ROBERTSON, Georgia Day (1886-1991)

Georgia Day Robertson
Georgia Day Robertson born October 9, 1886 in rural Iowa. After  her graduation from Iowa State College, she went to China as a missionary teacher.  While in China, she met a mining engineer named John A. T. Robertson, who was born in Canada and immigrated to the U.S. in 1917.  They were married and their first child, Angus, who was born in China.  A second child, David, was later born in Missouri. 

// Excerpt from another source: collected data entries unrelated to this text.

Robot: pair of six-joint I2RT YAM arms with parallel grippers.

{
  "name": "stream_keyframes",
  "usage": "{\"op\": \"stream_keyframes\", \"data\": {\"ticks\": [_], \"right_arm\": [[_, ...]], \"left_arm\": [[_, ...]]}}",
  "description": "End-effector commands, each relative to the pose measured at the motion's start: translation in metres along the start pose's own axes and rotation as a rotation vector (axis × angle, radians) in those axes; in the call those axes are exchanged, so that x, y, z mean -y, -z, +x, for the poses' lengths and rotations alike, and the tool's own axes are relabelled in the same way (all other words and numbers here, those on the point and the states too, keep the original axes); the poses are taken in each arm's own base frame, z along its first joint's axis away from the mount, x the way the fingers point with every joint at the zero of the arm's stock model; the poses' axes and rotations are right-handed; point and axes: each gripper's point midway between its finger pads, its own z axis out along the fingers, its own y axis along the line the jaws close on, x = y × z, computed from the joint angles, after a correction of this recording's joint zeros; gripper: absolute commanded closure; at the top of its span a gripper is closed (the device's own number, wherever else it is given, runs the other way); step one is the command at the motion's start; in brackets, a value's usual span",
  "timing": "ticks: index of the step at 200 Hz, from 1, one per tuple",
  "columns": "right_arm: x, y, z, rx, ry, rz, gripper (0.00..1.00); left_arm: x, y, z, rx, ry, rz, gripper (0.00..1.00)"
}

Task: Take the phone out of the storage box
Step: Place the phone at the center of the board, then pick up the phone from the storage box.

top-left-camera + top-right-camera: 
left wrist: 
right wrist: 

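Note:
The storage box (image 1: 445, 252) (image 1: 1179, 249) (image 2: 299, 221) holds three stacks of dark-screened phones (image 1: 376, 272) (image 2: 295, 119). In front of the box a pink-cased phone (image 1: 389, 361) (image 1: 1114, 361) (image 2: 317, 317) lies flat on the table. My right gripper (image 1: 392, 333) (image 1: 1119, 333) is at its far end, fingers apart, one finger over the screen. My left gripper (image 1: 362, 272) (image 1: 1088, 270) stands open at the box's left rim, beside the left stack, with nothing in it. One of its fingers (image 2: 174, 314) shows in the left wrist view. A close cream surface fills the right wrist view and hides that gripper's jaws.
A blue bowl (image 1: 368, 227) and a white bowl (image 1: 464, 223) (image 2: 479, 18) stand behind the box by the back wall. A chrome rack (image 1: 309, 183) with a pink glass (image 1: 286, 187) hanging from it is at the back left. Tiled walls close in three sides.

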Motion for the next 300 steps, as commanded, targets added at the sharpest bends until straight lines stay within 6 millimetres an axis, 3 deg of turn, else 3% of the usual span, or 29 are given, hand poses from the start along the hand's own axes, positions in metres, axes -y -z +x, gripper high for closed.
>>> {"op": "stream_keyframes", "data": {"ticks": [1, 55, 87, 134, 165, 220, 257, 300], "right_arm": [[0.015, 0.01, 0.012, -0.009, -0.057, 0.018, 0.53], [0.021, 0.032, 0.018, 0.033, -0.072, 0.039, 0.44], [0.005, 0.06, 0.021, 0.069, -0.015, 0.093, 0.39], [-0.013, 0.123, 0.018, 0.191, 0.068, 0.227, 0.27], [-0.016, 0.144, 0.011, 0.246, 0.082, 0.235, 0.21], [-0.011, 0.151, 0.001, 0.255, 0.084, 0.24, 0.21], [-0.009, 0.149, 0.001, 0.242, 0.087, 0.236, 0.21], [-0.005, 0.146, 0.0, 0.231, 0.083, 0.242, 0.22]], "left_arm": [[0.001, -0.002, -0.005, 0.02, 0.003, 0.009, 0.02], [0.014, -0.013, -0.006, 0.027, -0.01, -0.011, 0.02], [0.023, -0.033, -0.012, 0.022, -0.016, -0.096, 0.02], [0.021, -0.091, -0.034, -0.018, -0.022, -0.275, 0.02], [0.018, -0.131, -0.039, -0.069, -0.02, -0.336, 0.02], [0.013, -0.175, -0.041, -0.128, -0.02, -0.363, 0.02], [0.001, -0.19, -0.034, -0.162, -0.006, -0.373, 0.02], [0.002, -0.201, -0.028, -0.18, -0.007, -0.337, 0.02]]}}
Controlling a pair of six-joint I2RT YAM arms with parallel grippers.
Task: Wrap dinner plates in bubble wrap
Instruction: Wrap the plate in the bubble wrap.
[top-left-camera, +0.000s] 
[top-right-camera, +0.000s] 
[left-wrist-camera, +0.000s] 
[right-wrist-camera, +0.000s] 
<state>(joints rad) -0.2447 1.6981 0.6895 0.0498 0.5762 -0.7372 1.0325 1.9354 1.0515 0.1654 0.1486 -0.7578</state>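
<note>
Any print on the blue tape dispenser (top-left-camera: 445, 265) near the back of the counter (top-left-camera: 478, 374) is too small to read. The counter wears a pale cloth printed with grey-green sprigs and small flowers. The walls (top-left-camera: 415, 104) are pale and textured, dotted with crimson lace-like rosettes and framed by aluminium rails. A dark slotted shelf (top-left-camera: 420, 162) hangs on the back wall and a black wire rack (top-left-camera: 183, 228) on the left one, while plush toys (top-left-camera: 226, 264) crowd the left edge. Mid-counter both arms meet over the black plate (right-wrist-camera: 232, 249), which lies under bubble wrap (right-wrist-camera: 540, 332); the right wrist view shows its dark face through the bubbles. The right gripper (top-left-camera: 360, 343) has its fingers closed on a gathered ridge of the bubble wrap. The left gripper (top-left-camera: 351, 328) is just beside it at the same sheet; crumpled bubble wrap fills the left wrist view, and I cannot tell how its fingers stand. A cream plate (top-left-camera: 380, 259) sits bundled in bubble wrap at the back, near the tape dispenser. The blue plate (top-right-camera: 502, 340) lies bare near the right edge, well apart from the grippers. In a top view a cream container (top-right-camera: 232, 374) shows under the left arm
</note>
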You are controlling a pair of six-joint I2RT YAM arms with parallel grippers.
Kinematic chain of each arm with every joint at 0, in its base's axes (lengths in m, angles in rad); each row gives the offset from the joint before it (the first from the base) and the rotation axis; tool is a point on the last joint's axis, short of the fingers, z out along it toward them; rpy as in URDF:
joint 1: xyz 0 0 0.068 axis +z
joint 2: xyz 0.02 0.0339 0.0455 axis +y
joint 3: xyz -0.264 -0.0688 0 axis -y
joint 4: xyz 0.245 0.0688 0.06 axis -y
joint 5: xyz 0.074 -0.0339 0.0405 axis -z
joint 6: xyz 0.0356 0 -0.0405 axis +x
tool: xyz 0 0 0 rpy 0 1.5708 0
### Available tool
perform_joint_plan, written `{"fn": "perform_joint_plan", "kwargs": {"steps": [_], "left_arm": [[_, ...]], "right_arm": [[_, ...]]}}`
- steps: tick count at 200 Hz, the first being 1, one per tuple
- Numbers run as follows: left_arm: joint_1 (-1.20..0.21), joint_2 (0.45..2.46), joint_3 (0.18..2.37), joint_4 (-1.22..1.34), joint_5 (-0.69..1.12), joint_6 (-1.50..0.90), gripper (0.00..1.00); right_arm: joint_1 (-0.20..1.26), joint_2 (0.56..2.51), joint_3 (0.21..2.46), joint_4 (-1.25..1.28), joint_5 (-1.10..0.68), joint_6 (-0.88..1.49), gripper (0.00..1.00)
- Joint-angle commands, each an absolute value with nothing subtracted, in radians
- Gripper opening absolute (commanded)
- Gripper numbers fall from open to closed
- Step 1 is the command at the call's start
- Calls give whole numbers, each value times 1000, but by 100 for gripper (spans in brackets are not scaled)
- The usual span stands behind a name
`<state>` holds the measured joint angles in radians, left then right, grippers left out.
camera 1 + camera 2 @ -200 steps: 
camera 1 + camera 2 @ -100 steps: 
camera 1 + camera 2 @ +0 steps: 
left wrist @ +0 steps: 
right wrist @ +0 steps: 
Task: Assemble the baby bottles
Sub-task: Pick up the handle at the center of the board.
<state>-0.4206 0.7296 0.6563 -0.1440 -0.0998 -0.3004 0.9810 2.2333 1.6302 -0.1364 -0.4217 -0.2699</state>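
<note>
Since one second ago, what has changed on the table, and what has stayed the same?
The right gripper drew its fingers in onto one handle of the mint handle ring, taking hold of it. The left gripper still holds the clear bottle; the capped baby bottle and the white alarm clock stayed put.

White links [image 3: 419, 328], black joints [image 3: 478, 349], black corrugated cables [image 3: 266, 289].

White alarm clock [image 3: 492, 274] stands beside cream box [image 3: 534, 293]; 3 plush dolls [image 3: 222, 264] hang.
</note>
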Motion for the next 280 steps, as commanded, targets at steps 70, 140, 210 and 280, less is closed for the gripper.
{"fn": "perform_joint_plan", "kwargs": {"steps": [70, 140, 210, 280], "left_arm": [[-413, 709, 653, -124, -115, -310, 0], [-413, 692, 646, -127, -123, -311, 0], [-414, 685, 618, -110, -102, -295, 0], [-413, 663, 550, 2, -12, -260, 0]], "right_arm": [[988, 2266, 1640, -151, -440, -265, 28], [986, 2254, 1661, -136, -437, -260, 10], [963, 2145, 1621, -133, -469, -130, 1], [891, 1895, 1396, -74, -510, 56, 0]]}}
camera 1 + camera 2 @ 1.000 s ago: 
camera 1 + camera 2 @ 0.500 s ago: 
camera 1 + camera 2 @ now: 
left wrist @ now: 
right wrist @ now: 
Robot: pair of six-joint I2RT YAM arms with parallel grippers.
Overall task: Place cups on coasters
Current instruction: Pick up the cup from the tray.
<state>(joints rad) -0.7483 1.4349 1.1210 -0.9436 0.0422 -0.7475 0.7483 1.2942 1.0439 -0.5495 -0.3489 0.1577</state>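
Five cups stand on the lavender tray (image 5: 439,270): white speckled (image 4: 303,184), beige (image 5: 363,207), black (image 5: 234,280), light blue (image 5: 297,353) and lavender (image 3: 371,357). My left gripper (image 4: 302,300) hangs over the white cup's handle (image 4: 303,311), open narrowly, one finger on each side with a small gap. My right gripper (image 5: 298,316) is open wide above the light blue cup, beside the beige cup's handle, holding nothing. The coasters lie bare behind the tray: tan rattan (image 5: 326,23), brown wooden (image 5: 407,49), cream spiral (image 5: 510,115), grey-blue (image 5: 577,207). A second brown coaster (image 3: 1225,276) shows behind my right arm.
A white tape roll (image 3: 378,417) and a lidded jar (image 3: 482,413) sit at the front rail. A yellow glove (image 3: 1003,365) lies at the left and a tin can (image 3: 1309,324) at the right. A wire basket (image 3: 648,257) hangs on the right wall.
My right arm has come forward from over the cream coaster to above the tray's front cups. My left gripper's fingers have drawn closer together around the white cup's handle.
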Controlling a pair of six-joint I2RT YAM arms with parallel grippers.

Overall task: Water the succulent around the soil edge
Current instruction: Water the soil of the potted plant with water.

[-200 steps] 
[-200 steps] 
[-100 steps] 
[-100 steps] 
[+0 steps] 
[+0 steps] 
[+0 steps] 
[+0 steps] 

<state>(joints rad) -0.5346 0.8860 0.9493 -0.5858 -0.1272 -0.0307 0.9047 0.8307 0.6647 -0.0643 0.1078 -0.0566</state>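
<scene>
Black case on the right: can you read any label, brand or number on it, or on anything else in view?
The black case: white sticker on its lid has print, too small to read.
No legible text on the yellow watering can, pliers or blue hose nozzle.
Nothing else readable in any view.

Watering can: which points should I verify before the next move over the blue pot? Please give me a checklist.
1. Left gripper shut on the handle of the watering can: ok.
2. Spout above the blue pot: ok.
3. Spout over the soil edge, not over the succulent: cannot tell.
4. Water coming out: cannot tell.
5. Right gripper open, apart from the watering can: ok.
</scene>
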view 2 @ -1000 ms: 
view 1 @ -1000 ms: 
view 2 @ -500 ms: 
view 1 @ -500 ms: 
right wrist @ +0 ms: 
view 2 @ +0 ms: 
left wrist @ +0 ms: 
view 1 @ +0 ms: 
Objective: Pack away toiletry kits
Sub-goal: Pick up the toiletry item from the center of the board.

Unfortunately, Georgia lost her husband early; but she continued her education and received advanced degrees in mathematics and education and then employed as a teacher at many institutions of higher education in the U.S.  In the late 1930's, Mrs. Robertson earned her living in Orange County, California with running a poultry farm, while teaching in an adult education program, and writing short stories for publication.

When the war broke out in December 1941, Mrs. Georgia Day Robertson had been employed by the USO Club which was managed by the Salvation Army in San Diego, California.  Within the year, she was hired by the War Relocation Authority to supervise the Nisei mathematic teachers in the three camp high schools located in the Poston War Relocation Center outside of Parker, Arizona.  There she gained the information and insight into the Evacuation found in The Harvest of Hate.  Mrs. Robertson taught Trigonometry and became the Vice Principal of Poston II High School, and also taught math at the Poston III High School.

It was the postwar return to her native Iowa and the discovery that many Midwesterners had never heard of or refused to believe in the reality of the Evacuation that impelled her to put pen to paper in the service of civil liberties and social justice.

In the postwar years, Georgia Day Robertson continued for a number of years to teach school, not only in her adopted Orange County, where she has stayed in contact with many Japanese American friends from Poston days, but also in Japan (during the Korean War).  She has also continued to write professionally, though The Harvest of Hate was her first published novel.  On October 9, 1986, she celebrated her 100th birthday.   

Georgia Day Robertson died on December 6, 1991 in Orange County at the age of 105 years.